Problem to work on:
Write out every line below with no difference at all.

[[ Given records, beginning ]]

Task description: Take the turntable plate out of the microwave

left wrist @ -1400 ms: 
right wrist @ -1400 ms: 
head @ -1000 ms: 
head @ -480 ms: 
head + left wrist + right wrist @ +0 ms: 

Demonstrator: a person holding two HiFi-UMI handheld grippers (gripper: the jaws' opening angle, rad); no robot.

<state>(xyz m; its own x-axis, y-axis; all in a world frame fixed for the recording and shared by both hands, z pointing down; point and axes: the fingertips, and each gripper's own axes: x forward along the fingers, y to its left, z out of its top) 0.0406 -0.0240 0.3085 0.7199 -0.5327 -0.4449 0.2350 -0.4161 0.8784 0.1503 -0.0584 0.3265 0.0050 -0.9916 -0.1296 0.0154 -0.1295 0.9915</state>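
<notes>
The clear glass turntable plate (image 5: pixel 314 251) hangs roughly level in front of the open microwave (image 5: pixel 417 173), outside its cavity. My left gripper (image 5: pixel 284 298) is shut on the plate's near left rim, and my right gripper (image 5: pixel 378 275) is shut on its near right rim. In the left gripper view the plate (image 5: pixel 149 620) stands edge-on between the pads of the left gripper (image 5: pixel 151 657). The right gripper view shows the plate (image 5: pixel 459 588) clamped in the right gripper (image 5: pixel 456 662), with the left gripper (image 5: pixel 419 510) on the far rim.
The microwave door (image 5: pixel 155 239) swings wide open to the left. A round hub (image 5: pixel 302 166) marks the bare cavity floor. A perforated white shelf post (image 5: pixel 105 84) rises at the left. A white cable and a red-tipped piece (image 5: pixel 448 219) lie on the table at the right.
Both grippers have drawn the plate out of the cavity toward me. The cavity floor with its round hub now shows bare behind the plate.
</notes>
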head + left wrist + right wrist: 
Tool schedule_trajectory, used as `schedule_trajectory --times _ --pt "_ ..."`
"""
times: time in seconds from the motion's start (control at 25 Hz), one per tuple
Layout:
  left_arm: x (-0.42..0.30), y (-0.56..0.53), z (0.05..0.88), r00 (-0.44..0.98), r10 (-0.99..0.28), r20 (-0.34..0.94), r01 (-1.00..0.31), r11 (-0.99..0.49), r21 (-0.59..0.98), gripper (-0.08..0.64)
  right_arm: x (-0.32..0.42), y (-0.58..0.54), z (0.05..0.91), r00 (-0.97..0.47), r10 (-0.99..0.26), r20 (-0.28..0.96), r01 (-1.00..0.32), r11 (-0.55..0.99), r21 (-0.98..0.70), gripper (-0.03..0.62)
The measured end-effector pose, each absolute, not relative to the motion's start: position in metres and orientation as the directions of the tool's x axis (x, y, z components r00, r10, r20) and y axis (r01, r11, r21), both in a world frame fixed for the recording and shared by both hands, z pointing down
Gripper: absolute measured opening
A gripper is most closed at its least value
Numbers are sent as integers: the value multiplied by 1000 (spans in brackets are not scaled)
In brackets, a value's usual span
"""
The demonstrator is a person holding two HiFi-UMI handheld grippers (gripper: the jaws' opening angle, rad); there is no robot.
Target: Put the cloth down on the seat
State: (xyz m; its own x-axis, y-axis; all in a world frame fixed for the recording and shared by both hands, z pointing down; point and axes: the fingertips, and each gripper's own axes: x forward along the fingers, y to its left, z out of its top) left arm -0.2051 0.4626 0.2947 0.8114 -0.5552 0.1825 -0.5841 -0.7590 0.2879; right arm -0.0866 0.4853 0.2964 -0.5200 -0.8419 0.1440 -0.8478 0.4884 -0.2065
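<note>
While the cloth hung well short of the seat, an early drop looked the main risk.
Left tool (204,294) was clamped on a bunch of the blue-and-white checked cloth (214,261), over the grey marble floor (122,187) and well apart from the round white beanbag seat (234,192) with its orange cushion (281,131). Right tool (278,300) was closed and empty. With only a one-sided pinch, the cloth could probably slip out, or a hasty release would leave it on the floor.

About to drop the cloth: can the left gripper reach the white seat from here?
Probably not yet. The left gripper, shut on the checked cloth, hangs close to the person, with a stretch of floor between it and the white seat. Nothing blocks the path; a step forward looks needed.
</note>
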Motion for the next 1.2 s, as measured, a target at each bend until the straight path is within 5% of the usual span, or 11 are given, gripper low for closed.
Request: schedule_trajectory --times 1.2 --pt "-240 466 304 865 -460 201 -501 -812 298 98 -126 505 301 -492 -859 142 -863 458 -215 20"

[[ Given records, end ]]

Task answer:
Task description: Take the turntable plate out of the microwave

left wrist @ -1400 ms: 
right wrist @ -1400 ms: 
head @ -1000 ms: 
head @ -480 ms: 
head + left wrist + right wrist @ +0 ms: 

Demonstrator: a person holding two HiFi-UMI handheld grippers (gripper: the jaws' opening angle, rad); no robot.

<state>(xyz m; its own x-axis, y-axis; all in a world frame fixed for the recording and shared by both hands, z pointing down; point and axes: the fingertips, and each gripper's own axes: x forward along the fingers, y to its left, z out of its top) 0.0406 -0.0240 0.3085 0.7199 -0.5327 -0.4449 0.2350 -0.4161 0.8784 0.1503 -0.0584 0.3265 0.0050 -0.9916 -0.1296 0.0154 -0.1295 0.9915</state>
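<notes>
The clear glass turntable plate (image 5: pixel 314 251) hangs roughly level in front of the open microwave (image 5: pixel 417 173), outside its cavity. My left gripper (image 5: pixel 284 298) is shut on the plate's near left rim, and my right gripper (image 5: pixel 378 275) is shut on its near right rim. In the left gripper view the plate (image 5: pixel 149 620) stands edge-on between the pads of the left gripper (image 5: pixel 151 657). The right gripper view shows the plate (image 5: pixel 459 588) clamped in the right gripper (image 5: pixel 456 662), with the left gripper (image 5: pixel 419 510) on the far rim.
The microwave door (image 5: pixel 155 239) swings wide open to the left. A round hub (image 5: pixel 302 166) marks the bare cavity floor. A perforated white shelf post (image 5: pixel 105 84) rises at the left. A white cable and a red-tipped piece (image 5: pixel 448 219) lie on the table at the right.
Both grippers have drawn the plate out of the cavity toward me. The cavity floor with its round hub now shows bare behind the plate.
</notes>
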head + left wrist + right wrist: 
Tool schedule_trajectory, used as `schedule_trajectory --times _ --pt "_ ..."`
"""
times: time in seconds from the motion's start (control at 25 Hz), one per tuple
Layout:
  left_arm: x (-0.42..0.30), y (-0.56..0.53), z (0.05..0.88), r00 (-0.44..0.98), r10 (-0.99..0.28), r20 (-0.34..0.94), r01 (-1.00..0.31), r11 (-0.99..0.49), r21 (-0.59..0.98), gripper (-0.08..0.64)
  right_arm: x (-0.32..0.42), y (-0.58..0.54), z (0.05..0.91), r00 (-0.97..0.47), r10 (-0.99..0.26), r20 (-0.28..0.96), r01 (-1.00..0.32), r11 (-0.55..0.99), r21 (-0.98..0.70), gripper (-0.03..0.62)
The measured end-effector pose, each absolute, not relative to the motion's start: position in metres and orientation as the directions of the tool's x axis (x, y, z components r00, r10, r20) and y axis (r01, r11, r21), both in a world frame fixed for the recording and shared by both hands, z pointing down
Gripper: absolute measured opening
A gripper is most closed at its least value
Numbers are sent as integers: the value multiplied by 1000 (spans in brackets are not scaled)
In brackets, a value's usual span
"""
The demonstrator is a person holding two HiFi-UMI handheld grippers (gripper: the jaws' opening angle, rad); there is no robot.
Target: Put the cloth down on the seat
State: (xyz m; its own x-axis, y-axis; all in a world frame fixed for the recording and shared by both hands, z pointing down; point and axes: the fingertips, and each gripper's own axes: x forward along the fingers, y to its left, z out of its top) left arm -0.2051 0.4626 0.2947 0.8114 -0.5552 0.1825 -0.5841 -0.7590 0.2879; right arm -0.0866 0.4853 0.2964 -0.5200 -0.8419 0.1440 -0.8478 0.4884 -0.2065
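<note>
While the cloth hung well short of the seat, an early drop looked the main risk.
Left tool (204,294) was clamped on a bunch of the blue-and-white checked cloth (214,261), over the grey marble floor (122,187) and well apart from the round white beanbag seat (234,192) with its orange cushion (281,131). Right tool (278,300) was closed and empty. With only a one-sided pinch, the cloth could probably slip out, or a hasty release would leave it on the floor.

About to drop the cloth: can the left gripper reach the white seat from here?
Probably not yet. The left gripper, shut on the checked cloth, hangs close to the person, with a stretch of floor between it and the white seat. Nothing blocks the path; a step forward looks needed.
</note>
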Motion for the next 1.2 s, as measured, a target at each bend until the straight path is within 5% of the usual span, or 11 are given, gripper low for closed.
Request: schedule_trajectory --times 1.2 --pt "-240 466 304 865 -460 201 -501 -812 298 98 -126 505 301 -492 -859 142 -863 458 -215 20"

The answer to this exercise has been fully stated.